Colorado’s politics in 2018 are little different from the country. Voters are divided dramatically along great fault lines of gender, age, race and party.
A recent PPP poll of President Donald Trump’s Colorado approval rating highlights those gaps in public opinion. In the end of June poll, Trump had a 44 percent approval and 52 percent disapproval. As the table below shows, it is polarized along the fault lines of age, gender, race and party.
All of these gaps have been long documented in American politics, but each has become more pronounced, especially in the Trump era.
Party with a 68 percent difference is the most profound, with few partisans in the other party (Democrats) offering approval (12%). Republicans continue to approve of Trump at very high levels (80%). Although, an 18 percent disapproval among Republicans should be worrisome for the party.

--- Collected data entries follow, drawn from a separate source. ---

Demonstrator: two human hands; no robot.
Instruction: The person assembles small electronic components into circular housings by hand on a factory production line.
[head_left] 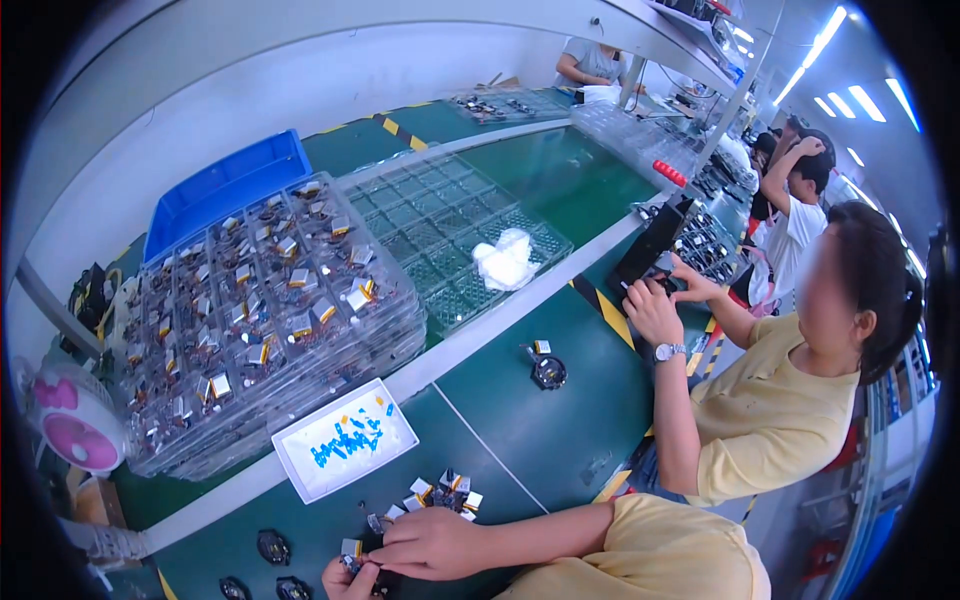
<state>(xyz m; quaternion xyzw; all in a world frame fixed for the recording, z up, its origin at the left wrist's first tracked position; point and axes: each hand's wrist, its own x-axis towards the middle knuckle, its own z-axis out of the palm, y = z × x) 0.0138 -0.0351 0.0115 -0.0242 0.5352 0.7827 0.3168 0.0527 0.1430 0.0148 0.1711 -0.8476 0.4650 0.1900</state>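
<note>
Low in the view, my left hand [348, 582] and my right hand [432, 545] meet with fingers pinched together. Between them a small silver pouch battery [351, 548] with a yellow edge shows, joined to a dark part mostly covered by my fingers. My left hand grips this part. The right fingertips press in close to it, and what they pinch is hidden. Just beyond my right hand lies a pile of similar batteries [445, 492] with dark wired parts. Round black watch-like cases [273, 546] lie left of my hands.
A white tray [290, 470] holds small blue and orange pieces. Behind it stand stacked clear trays [400, 335] of battery parts, a blue bin [160, 225] and a pink-and-white fan [80, 425]. Another round case [548, 373] lies toward a co-worker [780, 400] handling a black box [655, 240].
</note>
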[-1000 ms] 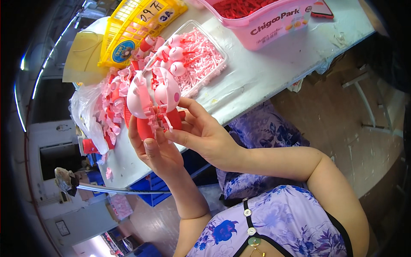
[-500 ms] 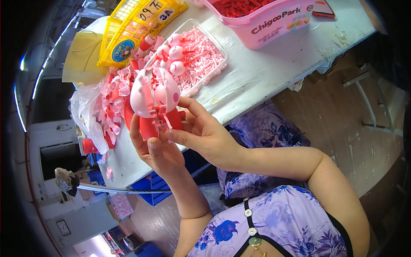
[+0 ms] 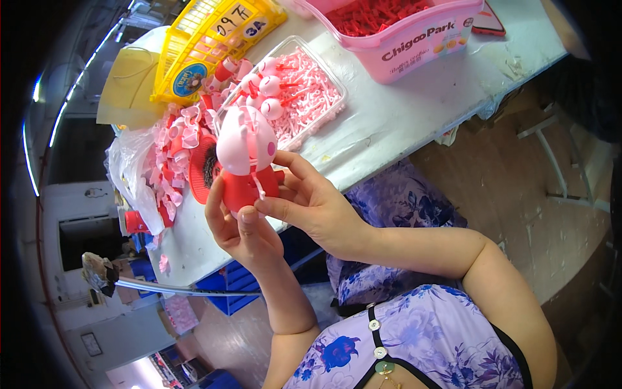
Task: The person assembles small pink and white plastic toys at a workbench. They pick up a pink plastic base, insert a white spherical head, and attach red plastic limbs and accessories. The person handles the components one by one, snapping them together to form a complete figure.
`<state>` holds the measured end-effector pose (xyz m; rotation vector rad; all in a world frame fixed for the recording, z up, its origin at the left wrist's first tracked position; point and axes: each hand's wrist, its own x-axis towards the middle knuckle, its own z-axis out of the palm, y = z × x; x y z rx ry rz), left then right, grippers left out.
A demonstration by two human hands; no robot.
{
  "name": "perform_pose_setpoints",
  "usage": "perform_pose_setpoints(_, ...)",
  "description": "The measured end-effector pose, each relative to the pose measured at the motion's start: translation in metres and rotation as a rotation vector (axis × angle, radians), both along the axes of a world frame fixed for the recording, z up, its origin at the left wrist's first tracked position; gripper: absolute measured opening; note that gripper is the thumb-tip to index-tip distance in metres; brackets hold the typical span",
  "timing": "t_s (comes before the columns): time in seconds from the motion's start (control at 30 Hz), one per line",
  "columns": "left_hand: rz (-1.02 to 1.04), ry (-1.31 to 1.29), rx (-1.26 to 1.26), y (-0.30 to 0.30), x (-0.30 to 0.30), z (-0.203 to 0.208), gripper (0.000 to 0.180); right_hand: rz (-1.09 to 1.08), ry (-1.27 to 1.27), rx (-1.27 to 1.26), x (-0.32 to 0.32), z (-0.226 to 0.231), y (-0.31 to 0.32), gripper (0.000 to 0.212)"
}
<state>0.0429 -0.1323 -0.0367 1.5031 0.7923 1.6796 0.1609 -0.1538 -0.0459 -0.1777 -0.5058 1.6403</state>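
Upright above the table edge is a plastic toy figure (image 3: pixel 243 189) with a pink head and a red body. Its two halves meet along a seam down the head, where a narrow gap shows. My left hand (image 3: pixel 245 235) grips the red body from the left and below, thumb in front. On the other side, my right hand (image 3: pixel 308 202) pinches the body between thumb and fingers. A thin pale pink piece (image 3: pixel 259 187) sticks out at the front, just above my right thumb. Behind the toy lies a heap of pink and red plastic parts (image 3: pixel 173 146).
Behind the toy stands a clear tray (image 3: pixel 338 104) of small pink pieces, with several pink heads (image 3: pixel 269 86) at its left. A yellow basket (image 3: pixel 188 48) is at the far left, a pink tub (image 3: pixel 395 58) far right. A red round container (image 3: pixel 196 170) sits beside the heap.
The toy's two halves, spread apart with inner parts showing before, have come together. Both hands have drawn closer to each other around the body.
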Motion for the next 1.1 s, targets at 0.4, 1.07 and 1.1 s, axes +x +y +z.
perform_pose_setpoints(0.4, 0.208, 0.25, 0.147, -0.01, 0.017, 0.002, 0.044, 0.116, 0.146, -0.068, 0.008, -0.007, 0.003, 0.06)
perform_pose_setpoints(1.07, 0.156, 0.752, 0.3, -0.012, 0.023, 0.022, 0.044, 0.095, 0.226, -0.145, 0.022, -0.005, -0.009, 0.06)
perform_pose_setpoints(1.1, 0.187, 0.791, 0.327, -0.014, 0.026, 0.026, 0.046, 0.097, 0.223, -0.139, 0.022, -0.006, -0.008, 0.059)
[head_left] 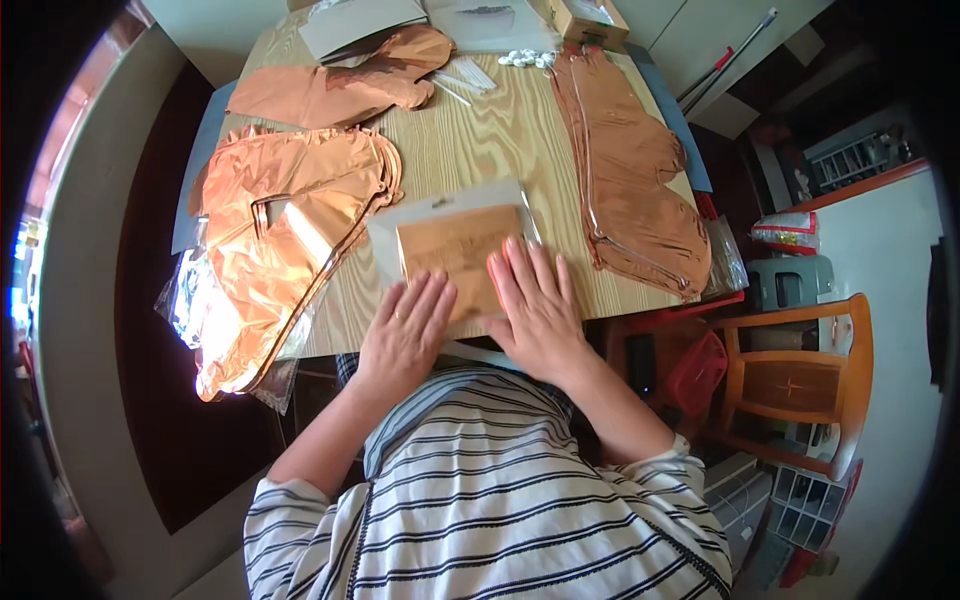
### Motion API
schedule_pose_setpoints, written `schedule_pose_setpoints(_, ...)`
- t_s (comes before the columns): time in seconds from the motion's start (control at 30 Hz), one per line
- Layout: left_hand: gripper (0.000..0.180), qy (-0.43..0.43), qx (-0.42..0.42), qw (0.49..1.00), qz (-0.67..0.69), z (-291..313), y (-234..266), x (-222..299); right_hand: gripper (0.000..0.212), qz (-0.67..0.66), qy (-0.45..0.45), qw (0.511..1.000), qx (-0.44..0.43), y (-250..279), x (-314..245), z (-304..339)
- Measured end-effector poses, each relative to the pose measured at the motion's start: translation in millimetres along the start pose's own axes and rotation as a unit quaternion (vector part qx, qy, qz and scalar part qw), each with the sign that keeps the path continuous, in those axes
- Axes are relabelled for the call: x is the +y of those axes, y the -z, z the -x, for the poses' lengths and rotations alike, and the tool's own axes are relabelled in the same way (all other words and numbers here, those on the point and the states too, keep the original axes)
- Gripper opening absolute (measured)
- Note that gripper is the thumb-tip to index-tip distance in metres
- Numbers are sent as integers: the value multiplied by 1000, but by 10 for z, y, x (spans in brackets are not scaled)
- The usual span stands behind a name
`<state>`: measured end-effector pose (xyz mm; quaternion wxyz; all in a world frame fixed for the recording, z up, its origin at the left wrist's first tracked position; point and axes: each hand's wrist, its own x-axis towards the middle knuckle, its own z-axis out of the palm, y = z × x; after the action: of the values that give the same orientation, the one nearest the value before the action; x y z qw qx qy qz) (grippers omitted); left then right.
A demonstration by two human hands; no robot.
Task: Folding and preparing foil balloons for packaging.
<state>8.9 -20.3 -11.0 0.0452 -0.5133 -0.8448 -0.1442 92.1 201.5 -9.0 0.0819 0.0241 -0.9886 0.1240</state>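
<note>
Plainly, we keep neither grip closed: our left grip (405, 325) lies flat, palm down, its fingers straight and nearly side by side, and our right grip (535, 305) lies flat too, its fingers a little spread and its thumb out toward the left. Under our fingertips is a clear packet (457, 237) with a flat copper-coloured piece inside; our left fingers overlap its lower left part, our right fingers its right side. We have it close to the near edge of the wood-grained surface (490, 135), slightly tilted, with its clear top edge pointing away from us.

To our left we see a shiny copper foil balloon (310, 165), wrinkled and flat, with a small opening in its middle; clear plastic (185, 290) pokes out beneath it over the edge. Behind it lies a duller copper foil shape (300, 95), and just beside that, some thin white sticks (470, 76). Farther back we find a cluster of small white pieces (525, 59), a pale flat sheet (362, 28) and an open box (592, 20). Along the right side stretches another copper foil balloon (630, 150), lying flat. Beyond the surface, to our right, stands a wooden chair (790, 385).
</note>
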Motion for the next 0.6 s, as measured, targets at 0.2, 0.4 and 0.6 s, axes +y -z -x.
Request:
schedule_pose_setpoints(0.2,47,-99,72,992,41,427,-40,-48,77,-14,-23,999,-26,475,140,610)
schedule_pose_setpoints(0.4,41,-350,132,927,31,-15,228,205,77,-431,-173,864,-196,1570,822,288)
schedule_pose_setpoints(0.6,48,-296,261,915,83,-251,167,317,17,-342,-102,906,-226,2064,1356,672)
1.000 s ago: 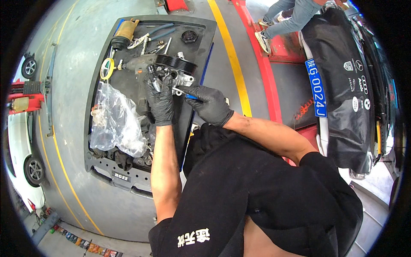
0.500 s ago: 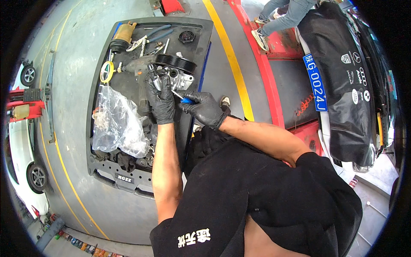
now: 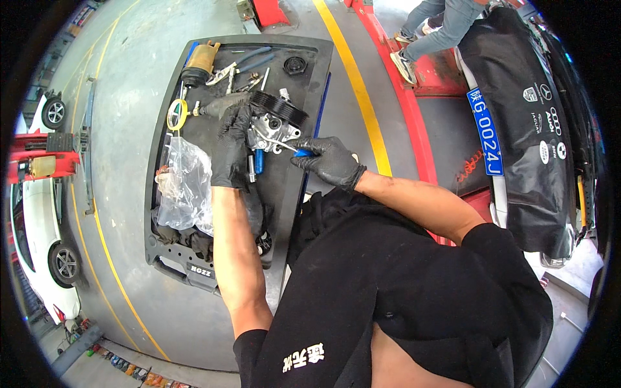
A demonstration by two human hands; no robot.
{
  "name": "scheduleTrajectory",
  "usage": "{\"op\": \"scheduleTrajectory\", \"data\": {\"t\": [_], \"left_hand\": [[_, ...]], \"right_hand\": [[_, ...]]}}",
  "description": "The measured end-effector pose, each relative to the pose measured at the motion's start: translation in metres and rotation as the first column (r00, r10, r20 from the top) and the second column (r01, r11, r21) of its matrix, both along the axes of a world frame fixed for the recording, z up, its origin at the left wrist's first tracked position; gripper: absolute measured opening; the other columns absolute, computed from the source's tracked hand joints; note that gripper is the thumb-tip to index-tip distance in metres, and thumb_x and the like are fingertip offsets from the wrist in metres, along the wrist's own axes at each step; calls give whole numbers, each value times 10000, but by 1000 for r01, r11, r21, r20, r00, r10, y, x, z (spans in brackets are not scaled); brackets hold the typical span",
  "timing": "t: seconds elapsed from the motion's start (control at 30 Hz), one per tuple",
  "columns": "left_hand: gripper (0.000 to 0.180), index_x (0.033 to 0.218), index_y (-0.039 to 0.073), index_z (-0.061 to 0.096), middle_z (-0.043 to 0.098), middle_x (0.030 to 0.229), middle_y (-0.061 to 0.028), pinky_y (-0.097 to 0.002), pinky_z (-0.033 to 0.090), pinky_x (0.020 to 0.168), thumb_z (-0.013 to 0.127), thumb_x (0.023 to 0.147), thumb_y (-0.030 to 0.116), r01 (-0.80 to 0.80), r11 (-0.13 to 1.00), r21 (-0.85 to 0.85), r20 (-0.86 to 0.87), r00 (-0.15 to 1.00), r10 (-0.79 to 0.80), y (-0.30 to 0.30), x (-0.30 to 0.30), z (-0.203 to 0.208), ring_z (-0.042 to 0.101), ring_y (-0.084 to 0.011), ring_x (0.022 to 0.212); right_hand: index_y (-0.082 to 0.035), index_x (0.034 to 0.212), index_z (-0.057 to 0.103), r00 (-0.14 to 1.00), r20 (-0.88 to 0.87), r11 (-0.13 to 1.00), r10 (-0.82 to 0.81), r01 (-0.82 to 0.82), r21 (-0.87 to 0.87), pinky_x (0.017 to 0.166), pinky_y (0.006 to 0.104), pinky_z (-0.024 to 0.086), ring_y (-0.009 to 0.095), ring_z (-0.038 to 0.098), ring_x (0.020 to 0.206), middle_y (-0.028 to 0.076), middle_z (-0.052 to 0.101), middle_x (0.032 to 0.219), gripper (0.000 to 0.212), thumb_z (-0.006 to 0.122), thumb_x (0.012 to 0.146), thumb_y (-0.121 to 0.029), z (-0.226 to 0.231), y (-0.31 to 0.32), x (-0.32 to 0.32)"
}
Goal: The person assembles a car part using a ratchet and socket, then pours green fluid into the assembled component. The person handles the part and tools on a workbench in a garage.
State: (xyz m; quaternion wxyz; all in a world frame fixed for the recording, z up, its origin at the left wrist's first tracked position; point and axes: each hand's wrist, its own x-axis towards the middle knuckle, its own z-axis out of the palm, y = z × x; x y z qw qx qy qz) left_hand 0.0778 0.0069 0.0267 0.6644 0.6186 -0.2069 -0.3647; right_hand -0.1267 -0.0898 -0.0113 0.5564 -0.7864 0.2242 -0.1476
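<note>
A silver metal pump (image 3: 275, 128) with a black ribbed pulley (image 3: 279, 108) sits on the dark tool-cart top. My left hand (image 3: 231, 145), in a black glove, lies along the pump's left side with its fingers curled against it; the fingertips are partly hidden. My right hand (image 3: 331, 163), gloved too, is closed around the blue handle of a thin screwdriver-like tool (image 3: 303, 153). Its slim metal shaft reaches left to the pump's housing; the tip is hard to make out. Just below the pump lie another blue-handled tool (image 3: 259, 160) and a shiny metal socket (image 3: 251, 169).
Around the cart top (image 3: 310, 84) lie a yellow tape roll (image 3: 176, 114), clear plastic bag (image 3: 184, 187), amber canister (image 3: 204, 58), pliers (image 3: 253, 59) and black cap (image 3: 295, 65). A power drill is partly under my left hand. Another person's legs (image 3: 424, 32) and a covered car (image 3: 511, 129) are right.
My left hand has shifted left along the pump, uncovering the blue-handled tool and socket. My right hand has drawn slightly right with its tool, whose shaft shows more. The whole view has shifted a little.
</note>
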Motion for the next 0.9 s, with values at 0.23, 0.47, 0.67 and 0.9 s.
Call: {"op": "scheduleTrajectory", "data": {"t": [0.23, 0.47, 0.67, 0.9], "left_hand": [[217, 1112, -37, 710, 726, 1029, -107, -290, 563, 806, 658, 919, 47, -199, 979, -29, -73, 978, 197, -15, -10, 21, 680, -188, 888], [180, 1023, -55, 708, 712, 1014, -117, -322, 556, 855, 701, 853, 5, -452, 851, -267, -251, 885, 391, -26, -28, 10, 678, -216, 908], [139, 978, -40, 704, 710, 884, -87, -287, 546, 695, 719, 859, 29, -425, 864, -269, 51, 890, 453, -37, -25, 23, 672, -189, 761], [323, 1159, 3, 669, 692, 1037, -73, -266, 505, 793, 678, 988, 276, -375, 909, -180, 206, 890, 408, -22, -27, -7, 624, -128, 900]], "right_hand": [[-93, 1228, 704, 991, -87, 990, 101, -108, -85, 739, 347, 543, 185, 686, 762, 168, 727, 907, 356, 767, 893, -196, 11, -16, 0], [-71, 1113, 721, 985, -84, 968, 152, -166, -189, 720, 404, 535, 326, 702, 795, 196, 706, 907, 252, 735, 901, -206, 12, -24, -2], [-95, 1173, 716, 984, 30, 913, 173, -149, -380, 748, 418, 544, 362, 698, 829, 195, 704, 929, 293, 728, 902, -206, 19, -34, -9], [-114, 1321, 640, 950, -309, 891, -48, -99, -442, 906, 431, 540, 331, 705, 1002, 142, 728, 1110, 411, 626, 964, -318, 57, -116, 27]]}}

The race/ethnic gap has been a fixture of U.S. politics since the 1960s, but the Hispanic/Latino community has only in more recent years become hyper-polarized. Trump, of course, has made ethnicity a repeated campaign issue from the day he announced to his most recent border policies. Only 15 percent of Hispanics/Latinos approve of Trump versus 50 percent of Whites. The sample did not have sufficient African Americans to make an observation, but national polls show their profound polarization.
Recent studies have cited gender polarization at all-time highs, and the 21 percent difference in Colorado is high. Only a third of women approve of Trump’s job performance, but more than half of men do (55%).
Finally, the age polarization between Millennials and seniors is dramatic. Trump draws support from older voters (50% approval), but has little from voters 29 years old and younger (only 31% approval), a 19 percent gap.